POLITICS & ELECTIONS
— 2020 Presidential Election Interactive Map
— The Green Papers
— Real Clear Politics
— 2020 Political Atlas
— 2020 Demographic Swingometer
— Next presidential debate: Scheduled to occur Oct. 22.
— Days until election
- President Trump will conduct a town-hall-style event Thursday on NBC, competing with Joe Biden's ABC event on the night the men were to debate. The event will take place in lieu of the second presidential debate between Trump and Democratic nominee Joe Biden, which was cancelled last week after the president objected to new plans for a virtual format. The next and final debate will be held on Oct. 22.
- Trump will hold a rally at the Des Moines International Airport today, on the south cargo apron on the airport's tarmac. He is not expected to leave the airport. He is scheduled to speak at 6 pm CT. Those attending will be temperature screened and given masks with instructions to wear them. Local officials have been told to expect up to 10,000 people for the event.
- Election analysts point to Democratic takeover of Senate. “Democrats are more likely than not going to win control of the Senate,” said Nathan Gonzales, publisher of Inside Elections, a nonpartisan prognosticator. Inside Elections is projecting Democratic Senate gains of three to five seats and leaning toward a Democratic takeover because of Biden’s strength versus Trump. The Cook Political Report is projecting Democratic Senate gains of up to seven seats. The publication's Senate editor this week wrote: “Three weeks from Election Day, Democrats are now the clear favorite to flip control of the Senate. A drop not only in President Trump's re-election numbers following his disastrous first debate performance and coronavirus diagnosis but also in subsequent down-ballot GOP surveys paint a dire picture for Republicans across the board at a very precarious time.” The Republicans are defending a 53-seat majority in the Nov. 3 elections. If Biden wins, Kamala Harris as vice president would cast the deciding votes in case of a 50-50 tie.
OTHER ITEMS OF NOTE
- Supreme Court allows Trump administration to end census count early. The Supreme Court on Tuesday approved Trump administration plans to end the 2020 census before a Oct. 31 deadline, suspending lower court orders requiring the decennial count to continue according to a schedule announced in April. The eight-member court gave no reasons for its unsigned order, which was issued over the dissent of Justice Sonia Sotomayor. As of Monday, the bureau said that 99.9% of 147 million housing units had been counted. It said it had reached its goal of at least 99% in every state except Louisiana, where 98.3% had been counted. About two-thirds of households responded to the census by mail, online or phone, and the rest were counted by a quarter-million temporary workers who fanned out beginning in late July. Civil-rights groups, cities said ending count early would lead to undercount of some Americans.

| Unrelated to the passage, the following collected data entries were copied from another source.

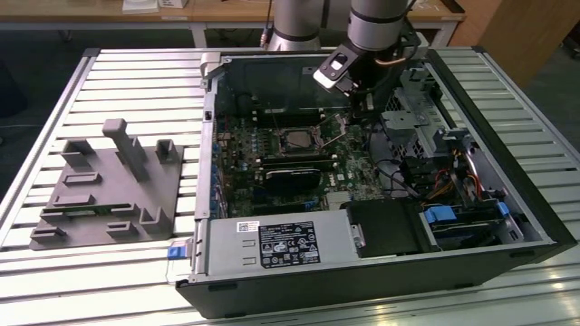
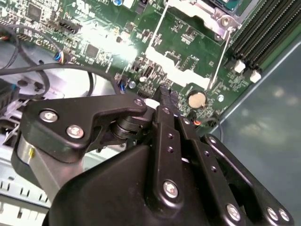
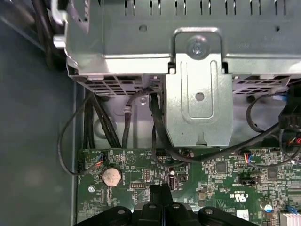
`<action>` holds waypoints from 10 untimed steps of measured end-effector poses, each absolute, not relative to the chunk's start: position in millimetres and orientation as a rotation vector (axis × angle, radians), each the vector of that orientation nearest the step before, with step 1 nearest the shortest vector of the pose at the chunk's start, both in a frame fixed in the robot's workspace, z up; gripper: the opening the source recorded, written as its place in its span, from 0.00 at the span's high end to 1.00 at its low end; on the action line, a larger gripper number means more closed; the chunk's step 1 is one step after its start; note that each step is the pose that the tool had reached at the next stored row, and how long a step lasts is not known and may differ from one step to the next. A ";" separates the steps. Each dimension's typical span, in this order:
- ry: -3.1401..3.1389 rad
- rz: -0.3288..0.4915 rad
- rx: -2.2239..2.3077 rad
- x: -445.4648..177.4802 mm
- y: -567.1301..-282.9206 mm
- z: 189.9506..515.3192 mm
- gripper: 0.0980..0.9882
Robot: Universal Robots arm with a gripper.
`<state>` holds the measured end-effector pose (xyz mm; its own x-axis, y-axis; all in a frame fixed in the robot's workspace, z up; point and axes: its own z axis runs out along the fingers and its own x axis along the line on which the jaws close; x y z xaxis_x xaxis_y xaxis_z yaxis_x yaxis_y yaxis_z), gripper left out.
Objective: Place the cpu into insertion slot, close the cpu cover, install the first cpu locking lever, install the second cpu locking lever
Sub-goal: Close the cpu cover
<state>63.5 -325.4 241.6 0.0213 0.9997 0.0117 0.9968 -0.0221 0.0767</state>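
Exterior view: an open computer case (image 1: pixel 507 204) lies on a slatted table, with a grey moulded fixture (image 1: pixel 109 190) at its 9 o'clock. The arm reaches in from 12 o'clock. Its gripper (image 1: pixel 363 107) hangs over the motherboard, with the socket at about its 7 o'clock, near but apart.

The cpu (image 1: pixel 297 140) appears to be seated in the socket, and the cpu cover (image 1: pixel 297 129) seems to lie down around it as a silver frame. A thin wire locking lever (image 1: pixel 339 139) slants up beside the socket, so by my judgement the latching is not yet done.

The second wrist view adds two bare wire levers (image 2: pixel 160 26) (image 2: pixel 221 54) standing free of the board, and a coin battery (image 2: pixel 197 99) just beyond the gripper (image 2: pixel 165 94).

The first wrist view instead shows the metal drive cage (image 3: pixel 200 94) and cables. There the claw (image 3: pixel 162 192) looks clenched, with nothing seen between its fingers.
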 end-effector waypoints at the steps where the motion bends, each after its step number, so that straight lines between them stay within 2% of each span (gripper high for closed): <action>1: 2.163 0.096 2.211 63.1 -325.3 239.8 0.99; 10: 2.166 0.092 2.213 62.7 -325.4 234.7 0.99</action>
<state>62.7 -325.4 234.7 0.0213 0.9997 0.0115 0.9971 -0.0220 0.0726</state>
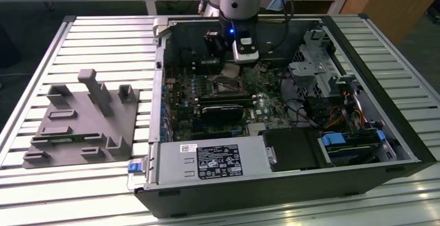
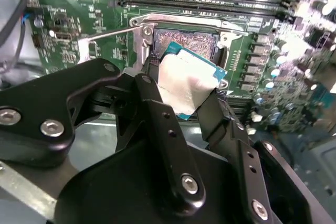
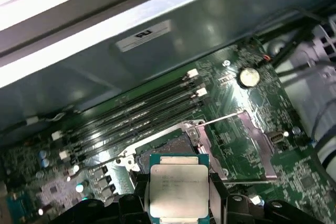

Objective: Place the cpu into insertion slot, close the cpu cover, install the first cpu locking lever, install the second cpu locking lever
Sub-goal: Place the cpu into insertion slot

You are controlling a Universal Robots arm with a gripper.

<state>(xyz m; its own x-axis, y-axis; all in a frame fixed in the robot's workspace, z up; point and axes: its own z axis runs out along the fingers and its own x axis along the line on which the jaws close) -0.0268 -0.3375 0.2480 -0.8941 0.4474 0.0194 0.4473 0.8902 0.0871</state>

In a separate case, the administration is asking the Supreme Court to throw out a lower-court ruling that blocked the plan to exclude from the reapportionment count immigrants in the U.S. without legal permission.
- Bayer expects EPA approval for Dicamba soon in herbicide battle. Bayer expects the EPA will soon approve the use of dicamba as the battle over the most common herbicide applied to cotton and soybeans continues. The company, which makes dicamba-based herbicide XtendiMax, is confident approval could come in the fourth quarter and hopeful a decision could be made as soon as the end of the month, Liam Condon, president of Bayer’s crop science division, said in a video interview yesterday.
- There will be a 1.3% cost-of-living adjustment for Social Security and Supplemental Security Income benefits in 2021, the Social Security Administration announced. The maximum amount of earnings subject to Social Security payroll taxes will increase from $137,700 to $142,800.